Provisions in Title V would limit the circumstances where these two special types of deposit accounts are considered brokered deposits, allowing banks to use more third-party deposit accounts for funding.

Bank Merger Applications

Regulatory consideration of bank mergers can be complicated, particularly for complex institutions. The time it takes to approve mergers has increased in recent years, and regulators have debated how and whether to adjust their process to facilitate faster merger approval. Provisions in Title VI would facilitate merger approvals. This title would lessen the regulatory requirements for approving a merger application, particularly with respect to bank mergers that would result in a bank under $10 billion in assets.

Bank Resolution

When a bank fails, it does not enter the bankruptcy process like most other businesses. Instead, it is taken into receivership by the FDIC, which takes control of the bank and resolves it through an administrative process designed to select the least costly resolution (LCR) option. Under 12 U.S.C. ยง1823, the FDIC must resolve a failed (insolvent) bank in a manner that is least costly to the Deposit Insurance Fund (DIF) unless the systemic risk exception is invoked.

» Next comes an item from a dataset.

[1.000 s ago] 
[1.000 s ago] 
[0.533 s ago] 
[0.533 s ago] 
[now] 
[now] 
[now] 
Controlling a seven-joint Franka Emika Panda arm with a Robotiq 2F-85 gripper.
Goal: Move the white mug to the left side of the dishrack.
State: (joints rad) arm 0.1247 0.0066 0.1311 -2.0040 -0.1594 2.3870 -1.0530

To prevent banks from holding excessive market power, they are subject to various concentration limits that apply to acquisition and mergers. However, these limits on mergers have an exception for banks in danger of default, or with respect to instances where FDIC assistance is provided for a resolution. Title VII contains provisions that would expand the instances where the FDIC could select an alternative resolution method outside the LCR option in an attempt to reduce cases where the largest banks assume the failing bank.